Чаще всего он выбирается из постели только к трем пополудни, после того, как напольные часы в прихожей отыграют старинную мелодию. Сначала - долго шуршит в спальне одеялами и подушками, рассеянно ищет под кроватью тапки, в шкафу - свежие футболки и шорты; возится шумно, но отчего-то уютно, как будто ёж в опавших листьях или мышь в чулане. И только потом он заходит в кухню, сонно щурясь и растирая скулы до нежного румянца. Футболки Клауду всегда велики - он не умеет выбирать одежду - и сползают с одного плеча; в вырезе, между ключицами, болтается сухой жёлудь на коричневом шнурке.
- Боже Святый... - бормочет Клауд, садясь за стол, и роняет голову на сложенные крестом руки. - Как я устал...
Клауд Хайфе рыжий.
Нет, не той апельсиновой рыжиной, как у крикливых уличных мальчишек; и не той, медной, как у молодых ведьм, вроде меня. Он рыжий, как осень на пастельных картинах - мягкий цвет, приглушенный, но теплый.
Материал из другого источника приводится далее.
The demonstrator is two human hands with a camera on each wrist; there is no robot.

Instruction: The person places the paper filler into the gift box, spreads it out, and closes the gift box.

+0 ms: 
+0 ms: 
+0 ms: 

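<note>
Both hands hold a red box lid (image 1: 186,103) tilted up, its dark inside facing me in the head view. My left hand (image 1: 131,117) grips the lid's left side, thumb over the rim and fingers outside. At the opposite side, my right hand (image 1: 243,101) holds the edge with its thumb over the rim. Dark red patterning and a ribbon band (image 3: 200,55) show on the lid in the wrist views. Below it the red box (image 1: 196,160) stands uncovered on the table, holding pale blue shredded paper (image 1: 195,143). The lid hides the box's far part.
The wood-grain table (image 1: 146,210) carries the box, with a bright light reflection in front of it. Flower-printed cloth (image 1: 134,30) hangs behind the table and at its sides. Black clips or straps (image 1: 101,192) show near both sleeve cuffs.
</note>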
Волосы прямые, легче паутины, и потому пушатся в разные стороны, особенно со сна.
То есть - всегда.
- Приготовишь завтрак? - просит Клауд неразборчиво, не поднимая головы. - Ну... как обычно.
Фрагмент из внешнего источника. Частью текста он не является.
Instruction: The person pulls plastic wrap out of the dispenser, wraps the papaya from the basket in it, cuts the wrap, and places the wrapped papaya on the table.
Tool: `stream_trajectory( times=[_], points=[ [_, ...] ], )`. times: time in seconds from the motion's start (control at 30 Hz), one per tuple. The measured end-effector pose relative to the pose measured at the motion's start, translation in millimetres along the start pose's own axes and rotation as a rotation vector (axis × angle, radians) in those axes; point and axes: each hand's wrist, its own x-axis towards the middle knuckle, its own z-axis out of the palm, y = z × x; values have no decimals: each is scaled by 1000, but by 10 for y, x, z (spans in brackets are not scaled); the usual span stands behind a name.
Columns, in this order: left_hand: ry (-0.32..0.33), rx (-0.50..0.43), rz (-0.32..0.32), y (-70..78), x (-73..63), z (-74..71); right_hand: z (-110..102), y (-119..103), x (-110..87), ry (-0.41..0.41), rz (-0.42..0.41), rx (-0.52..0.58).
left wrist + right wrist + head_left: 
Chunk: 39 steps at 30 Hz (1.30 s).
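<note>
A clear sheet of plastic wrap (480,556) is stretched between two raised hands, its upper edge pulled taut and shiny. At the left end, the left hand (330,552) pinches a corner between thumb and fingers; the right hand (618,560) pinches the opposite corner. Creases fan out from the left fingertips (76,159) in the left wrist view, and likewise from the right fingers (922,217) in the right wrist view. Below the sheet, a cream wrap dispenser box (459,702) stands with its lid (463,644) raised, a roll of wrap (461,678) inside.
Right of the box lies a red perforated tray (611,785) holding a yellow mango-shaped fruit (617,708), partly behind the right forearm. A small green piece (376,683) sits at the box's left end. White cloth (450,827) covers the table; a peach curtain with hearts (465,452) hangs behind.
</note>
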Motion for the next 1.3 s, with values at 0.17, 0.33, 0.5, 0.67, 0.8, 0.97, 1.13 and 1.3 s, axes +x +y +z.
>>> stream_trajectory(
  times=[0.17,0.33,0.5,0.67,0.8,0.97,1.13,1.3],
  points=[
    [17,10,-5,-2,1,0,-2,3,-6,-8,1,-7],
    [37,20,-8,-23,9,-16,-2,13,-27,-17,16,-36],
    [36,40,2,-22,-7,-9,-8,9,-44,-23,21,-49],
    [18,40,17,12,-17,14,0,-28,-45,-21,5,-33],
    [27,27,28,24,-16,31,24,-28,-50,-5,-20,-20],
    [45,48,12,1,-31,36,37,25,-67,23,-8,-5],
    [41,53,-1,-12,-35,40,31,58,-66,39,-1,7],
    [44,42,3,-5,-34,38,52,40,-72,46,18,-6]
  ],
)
И всегда, не дожидаясь ответа, добавляет виновато:
- Спасибо.
Никому из обитателей дома не нужно уточнять, как это - "обычно". Стряпать умею и я, и Грета, и Карстен, хотя у Греты, конечно, получается лучше всех. Но для Клауда, кажется, разницы нет - он с одинаково ясной улыбкой принимает стакан молока, подогретого с четвертинкой ванильного стручка, и ломоть горячего еще хлеба и от меня, и от нее, и от неумехи Карстена.
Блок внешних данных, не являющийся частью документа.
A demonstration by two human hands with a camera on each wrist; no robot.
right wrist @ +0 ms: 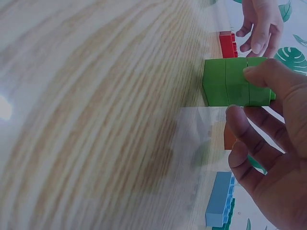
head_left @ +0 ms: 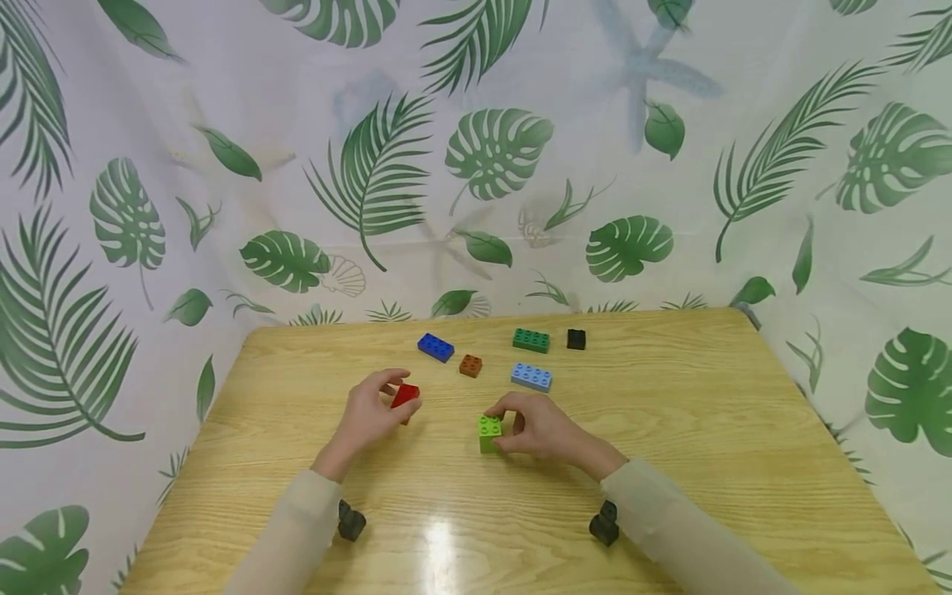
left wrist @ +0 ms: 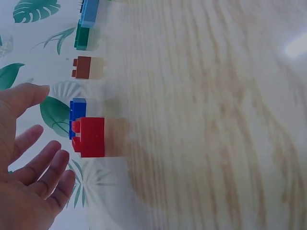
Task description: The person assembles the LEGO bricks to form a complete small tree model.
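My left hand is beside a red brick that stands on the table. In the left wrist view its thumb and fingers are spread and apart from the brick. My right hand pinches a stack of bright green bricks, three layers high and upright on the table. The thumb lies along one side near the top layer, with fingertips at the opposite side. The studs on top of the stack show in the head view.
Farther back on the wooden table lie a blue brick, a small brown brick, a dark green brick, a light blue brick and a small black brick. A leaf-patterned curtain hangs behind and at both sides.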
Горелые корочки, если они попадаются, Клауд потом высыпает в кормушку на балконе - для птиц.
Из кухонного окна видно Окраинную площадь, и больничную часовню, и реку, и холмы - зимой они белые, застывшие в тишине, летом - иссиня-зеленые, медовые, звенящие от птичьего пения и стрекота цикад. Клауд подолгу разглядывает пейзаж, но выходит на улицу редко - усталость сказывается. Правда, осенью мы с Карстеном все-таки отвели его в рощицу за холмом. После этого на подоконнике появились каштаны, целая горка - глянцевых, красноватых. Они до сих пор еще лежат, но некоторые сморщились от сухого тепла.
Клауду Хайфе двадцать шесть лет, он выглядит на шестнадцать, но вряд ли доживет хотя бы до тридцати. Это из-за его работы. Все люди во сне отдыхают, а Клауд, наоборот, истощает накопленные днем силы. Карстен как-то объяснял мне, почему так происходит, но я не поняла - ну, да куда там простушке Ренате до настоящего ученого...
Грета - она тоже из простых, но раньше у нее был ресторан в столице, а еще дочь училась на врача, поэтому Грета как бы посередке между мной и Карстеном.
- Понимаешь, какое дело, - вздыхает она, когда я спрашиваю ее о Клауде, и тяжело опускается на табуретку. Изогнутые ножки скрипят под весом тучного тела. - Если просто сказать... Я вот вижу ночью сны, но не всё время. И ты, и Карстен, и все люди. Это только кажется, что сны долгие, а на самом деле они и минуты не длятся, и почти всю ночь мы лежим в темноте и тишине, и голова отдыхает от мыслей. А Клауд видит сны все время; и не только видит, но и показывает их другим.
- Тем, кому уже ничего, кроме снов, не осталось, - тихо добавляет Карстен. - Он дарит им хотя бы сны.
- Только хорошие?
- Волшебные. Это еще сложнее...
И мы, как по команде, глядим в окно. Не на холмы и не на реку, не на площадь и не на молчаливую часовенку без колоколов. На хоспис.
Грета прерывисто вздыхает.
Я работаю в доме Клауда Хайфе уже пять лет, Грета - четыре года, хотя нам не полагается за это ни марки. Карстен появился прошлой весной, и мы надеемся уговорить его вернуться в столицу. Молодой еще, женится...
Никто из нас никогда не спрашивает, почему Клауд стал сновидцем.
И где его семья.
А еще мне никогда не снятся родители, как Грете - дочь, а Карстену - жена.
Клауд не сознается, но, думаю, это тоже его заслуга.